Das Land Berlin hat der Beschwerdeführerin die durch die Verfassungsbeschwerde entstandenen notwendigen Auslagen zu erstatten.
Tatbestand
I.
Die Verfassungsbeschwerde betrifft die Auslieferung der Beschwerdeführerin, einer vietnamesischen Staatsangehörigen, an die Sozialistische Republik Vietnam. Zwischen Vietnam und Deutschland gibt es kein Auslieferungsabkommen. Nach Angaben der Beschwerdeführerin und des Bundesministeriums der Justiz wäre dies die erste Auslieferung nach Vietnam.
1. Die Beschwerdeführerin kam 1994 nach Deutschland. In den Jahren 1995/96 soll sie die Geliebte eines Chefs des vietnamesischen Zigarettenschmugglerrings in Berlin gewesen sein. In dieser Zeit wurde sie u.a. wegen Diebstahls und Steuerhehlerei verurteilt. Im Sommer 1998 verließ sie Deutschland, kam aber im August 1998 zurück, um als Zeugin in Strafverfahren gegen Chefs der vietnamesischen Zigarettenbande auszusagen. Sie war der Staatsanwaltschaft als glaubwürdige und zuverlässige Belastungszeugin bekannt und nahm an einem Zeugenschutzprogramm teil. Nach einem Monat kehrte sie freiwillig nach Vietnam zurück. Im Jahre 2000 reiste sie wieder nach Deutschland ein. Zwei ihrer Kinder (geb. 1983 und 2002) leben in Deutschland.
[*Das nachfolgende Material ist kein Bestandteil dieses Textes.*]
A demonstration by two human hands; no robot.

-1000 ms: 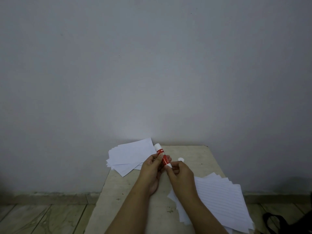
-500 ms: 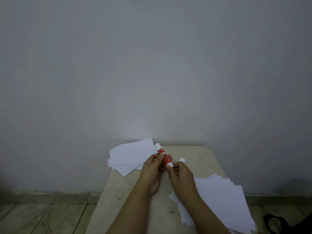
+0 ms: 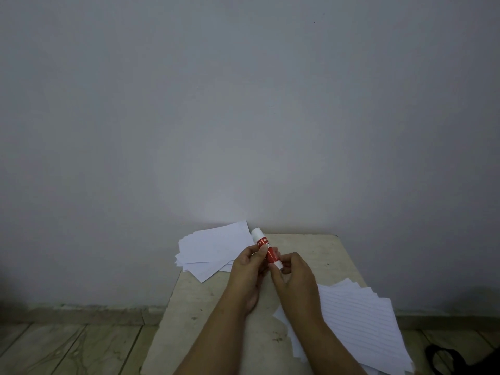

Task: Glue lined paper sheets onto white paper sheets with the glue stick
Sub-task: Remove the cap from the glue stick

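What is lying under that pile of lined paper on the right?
Under the lined paper pile only the pale table shows around its edges. The right hand and forearm cover its near left part, so anything beneath there cannot be seen.

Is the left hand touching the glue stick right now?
Touching. The head view shows the left hand with its fingers wrapped round the red glue stick, no gap visible.

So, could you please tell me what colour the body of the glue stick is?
Red, with white ends, on the glue stick held in both hands; the head view shows it.
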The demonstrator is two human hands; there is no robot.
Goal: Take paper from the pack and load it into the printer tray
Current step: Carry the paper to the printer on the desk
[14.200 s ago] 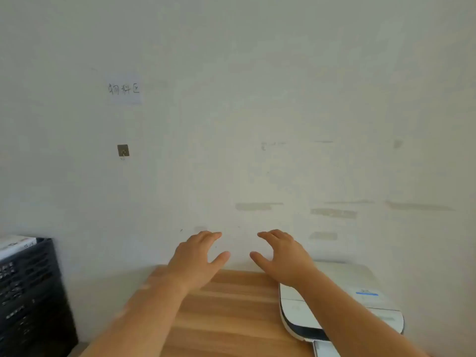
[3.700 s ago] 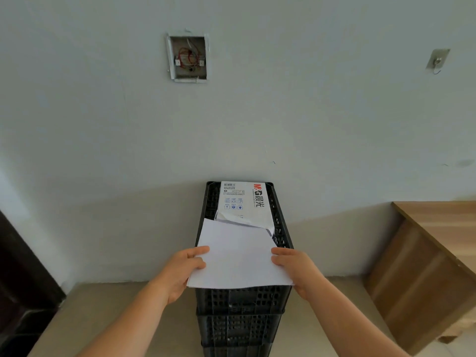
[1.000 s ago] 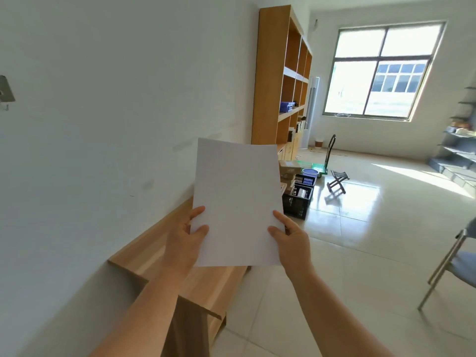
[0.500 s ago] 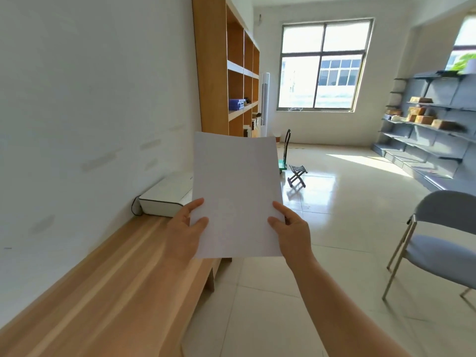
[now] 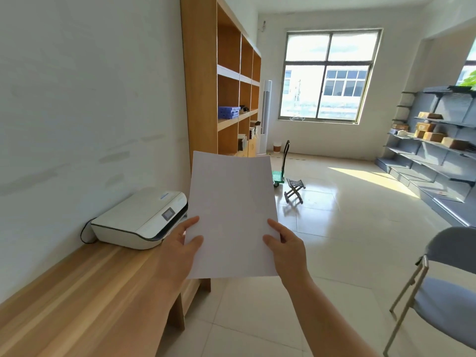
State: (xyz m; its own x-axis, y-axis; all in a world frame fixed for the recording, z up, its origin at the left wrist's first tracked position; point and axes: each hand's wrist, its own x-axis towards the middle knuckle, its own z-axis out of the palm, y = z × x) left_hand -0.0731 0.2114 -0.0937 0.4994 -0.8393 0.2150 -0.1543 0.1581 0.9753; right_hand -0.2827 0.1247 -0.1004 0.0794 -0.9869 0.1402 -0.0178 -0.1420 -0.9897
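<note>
Head view showed our left hand (image 5: 180, 249) and right hand (image 5: 286, 247) each pinching a lower side edge of the paper (image 5: 231, 215), thumbs on the near face. We held the paper upright in front of us, above the floor just off the end of the wooden bench (image 5: 85, 292). We noted the printer (image 5: 139, 220) on the bench against the wall, just left of the paper, with its lid down. We could not make out its tray. A grey chair (image 5: 443, 292) stood at right, well apart from the paper.
</note>
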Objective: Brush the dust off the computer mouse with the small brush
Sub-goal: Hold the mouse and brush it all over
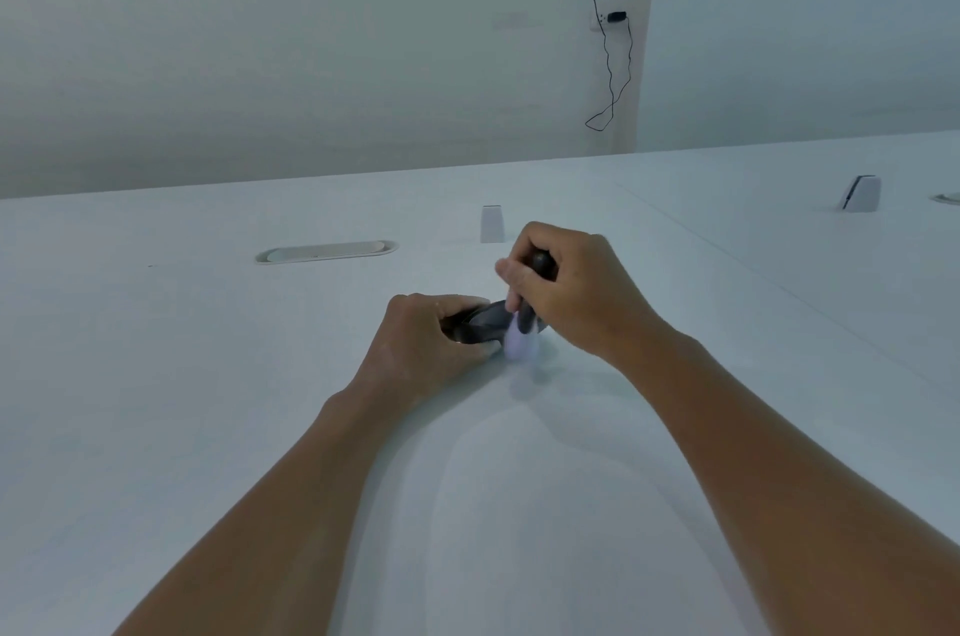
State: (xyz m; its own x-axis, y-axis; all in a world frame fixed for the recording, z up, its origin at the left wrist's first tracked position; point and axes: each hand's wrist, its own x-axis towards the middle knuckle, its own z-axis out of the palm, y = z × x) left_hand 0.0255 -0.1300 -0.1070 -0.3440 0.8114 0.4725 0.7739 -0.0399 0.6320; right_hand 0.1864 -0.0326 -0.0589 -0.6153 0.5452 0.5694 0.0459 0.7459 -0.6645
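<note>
Brushing is the step in hand, I judge: the computer mouse (480,322) lies dark and low on the white surface (208,375), pinned at its near end by my left hand (426,344), whose fingers (460,308) curl over its top and side. My right hand (576,292) is closed in a fist round the dark handle of the small brush (530,302), held nearly upright, its pale bristles blurred against the mouse's right end and the surface beside it. The next move, as I read it, calls for short light strokes along the shell while the left hand holds firm, then shifting that grip to bare the covered part. Beyond, a cable slot (327,251) and 2 small white brackets stand well apart; a black cable (610,63) hangs down the pale wall.
</note>
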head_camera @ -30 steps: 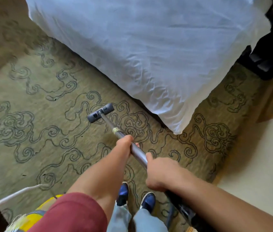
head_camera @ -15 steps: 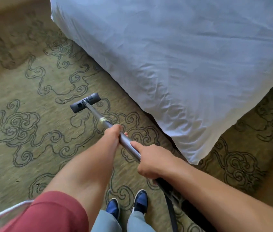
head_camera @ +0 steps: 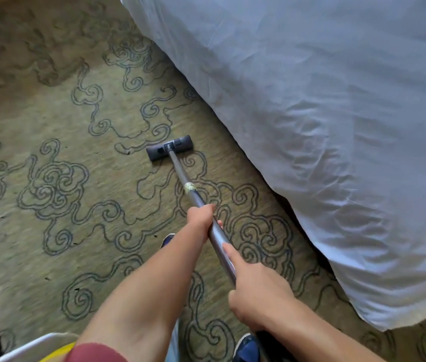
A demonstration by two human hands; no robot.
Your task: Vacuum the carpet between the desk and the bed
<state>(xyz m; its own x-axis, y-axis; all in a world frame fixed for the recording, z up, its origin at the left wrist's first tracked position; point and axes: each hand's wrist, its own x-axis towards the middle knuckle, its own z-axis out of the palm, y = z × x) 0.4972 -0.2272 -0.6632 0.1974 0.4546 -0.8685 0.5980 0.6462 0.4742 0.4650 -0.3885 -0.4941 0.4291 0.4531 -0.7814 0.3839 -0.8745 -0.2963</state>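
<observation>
Vacuuming looks mid-job: both hands, left hand [head_camera: 201, 218] and right hand [head_camera: 256, 291], clamp the wand [head_camera: 180, 176], floor head [head_camera: 169, 151] at 12 o'clock on the carpet [head_camera: 50, 231] just beside the bed [head_camera: 337, 126], dark specks at 9 o'clock left.

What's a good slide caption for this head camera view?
Both hands, left ahead of right, grip the vacuum wand, its floor head on patterned carpet beside the bed.

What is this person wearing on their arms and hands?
Nothing covers the hands: the left hand and the right hand are bare, with no gloves, rings or watch in view. Both forearms are bare too. A dark red sleeve shows on the left arm at the bottom edge; on the right arm no sleeve shows inside the picture.
</observation>
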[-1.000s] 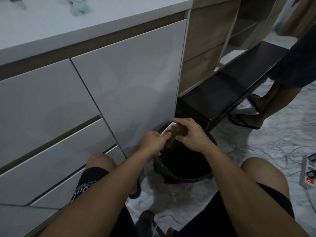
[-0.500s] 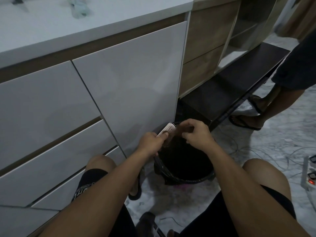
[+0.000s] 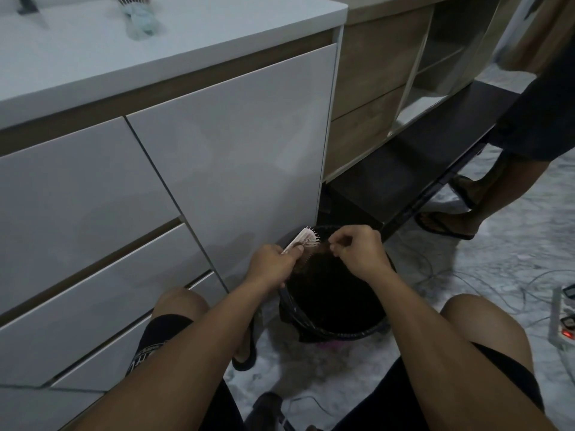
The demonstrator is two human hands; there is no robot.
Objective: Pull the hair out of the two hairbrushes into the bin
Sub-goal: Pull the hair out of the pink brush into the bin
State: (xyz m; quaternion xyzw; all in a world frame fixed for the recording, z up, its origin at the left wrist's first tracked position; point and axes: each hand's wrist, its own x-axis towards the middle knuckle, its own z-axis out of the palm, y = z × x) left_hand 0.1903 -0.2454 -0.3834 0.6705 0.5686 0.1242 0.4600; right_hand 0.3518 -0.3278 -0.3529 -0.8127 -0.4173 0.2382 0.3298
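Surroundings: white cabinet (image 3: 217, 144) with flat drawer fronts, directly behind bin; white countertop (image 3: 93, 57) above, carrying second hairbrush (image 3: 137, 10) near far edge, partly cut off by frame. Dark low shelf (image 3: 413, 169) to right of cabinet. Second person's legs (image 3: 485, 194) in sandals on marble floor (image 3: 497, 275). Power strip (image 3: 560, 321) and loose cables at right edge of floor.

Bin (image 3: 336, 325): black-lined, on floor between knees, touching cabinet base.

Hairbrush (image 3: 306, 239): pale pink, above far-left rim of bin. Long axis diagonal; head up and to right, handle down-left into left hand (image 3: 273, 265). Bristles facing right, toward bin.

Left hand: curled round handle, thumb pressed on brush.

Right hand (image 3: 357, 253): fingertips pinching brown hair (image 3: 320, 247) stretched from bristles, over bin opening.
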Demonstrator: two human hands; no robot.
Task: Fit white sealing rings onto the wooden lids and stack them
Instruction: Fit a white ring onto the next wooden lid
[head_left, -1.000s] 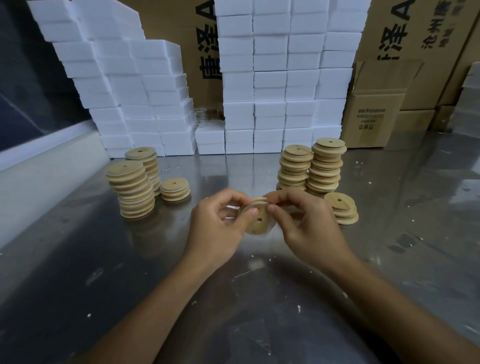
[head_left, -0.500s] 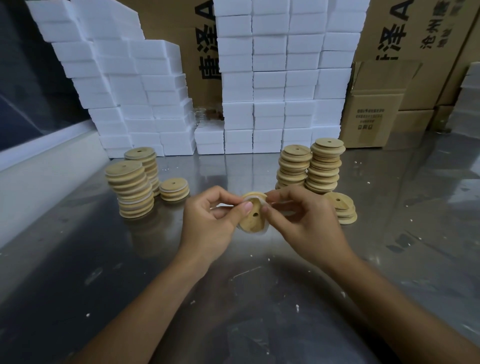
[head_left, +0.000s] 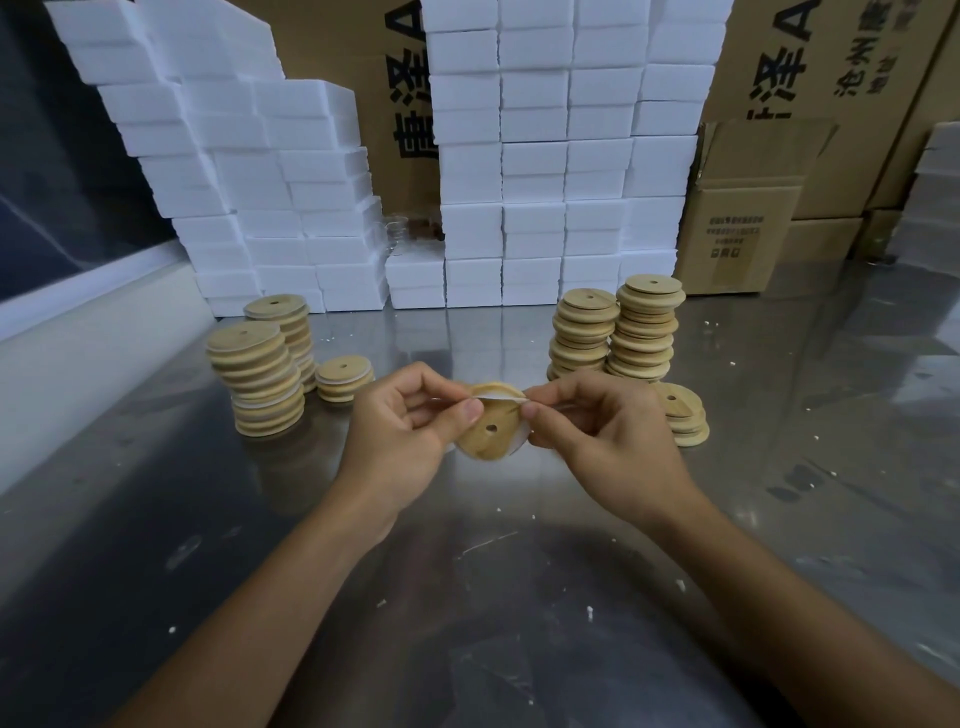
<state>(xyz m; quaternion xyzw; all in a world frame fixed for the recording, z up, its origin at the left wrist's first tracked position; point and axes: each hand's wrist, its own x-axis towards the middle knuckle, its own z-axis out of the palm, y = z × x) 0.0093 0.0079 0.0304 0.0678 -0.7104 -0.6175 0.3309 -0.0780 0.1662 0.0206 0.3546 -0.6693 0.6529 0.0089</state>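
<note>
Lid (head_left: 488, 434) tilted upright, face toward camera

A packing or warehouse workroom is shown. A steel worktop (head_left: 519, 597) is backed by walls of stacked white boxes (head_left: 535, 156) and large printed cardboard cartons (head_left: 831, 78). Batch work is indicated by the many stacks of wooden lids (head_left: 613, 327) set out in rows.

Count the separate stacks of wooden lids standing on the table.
6. Left: a tall front stack, one behind it, a short stack. Right: two tall stacks, a short one partly hidden by the right hand.
</note>
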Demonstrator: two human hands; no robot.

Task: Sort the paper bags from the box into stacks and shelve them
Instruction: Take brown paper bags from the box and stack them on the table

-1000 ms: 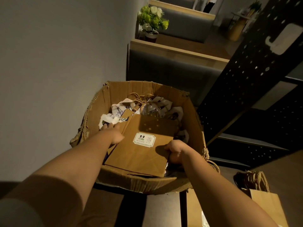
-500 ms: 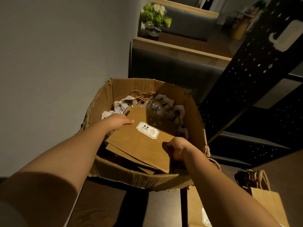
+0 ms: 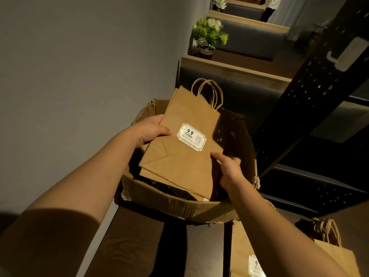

2. Die vietnamesischen Behörden ersuchten mit Schreiben vom 5. Februar 2004 um die Auslieferung der Beschwerdeführerin aufgrund eines vietnamesischen Haftbefehls vom 4. August 2000 wegen des Kaufs von jeweils 350g Heroin in sieben Fällen zwischen Herbst 1998 und Sommer 1999. Die Beschwerdeführerin wurde am 17. Juni 2004 in Deutschland festgenommen.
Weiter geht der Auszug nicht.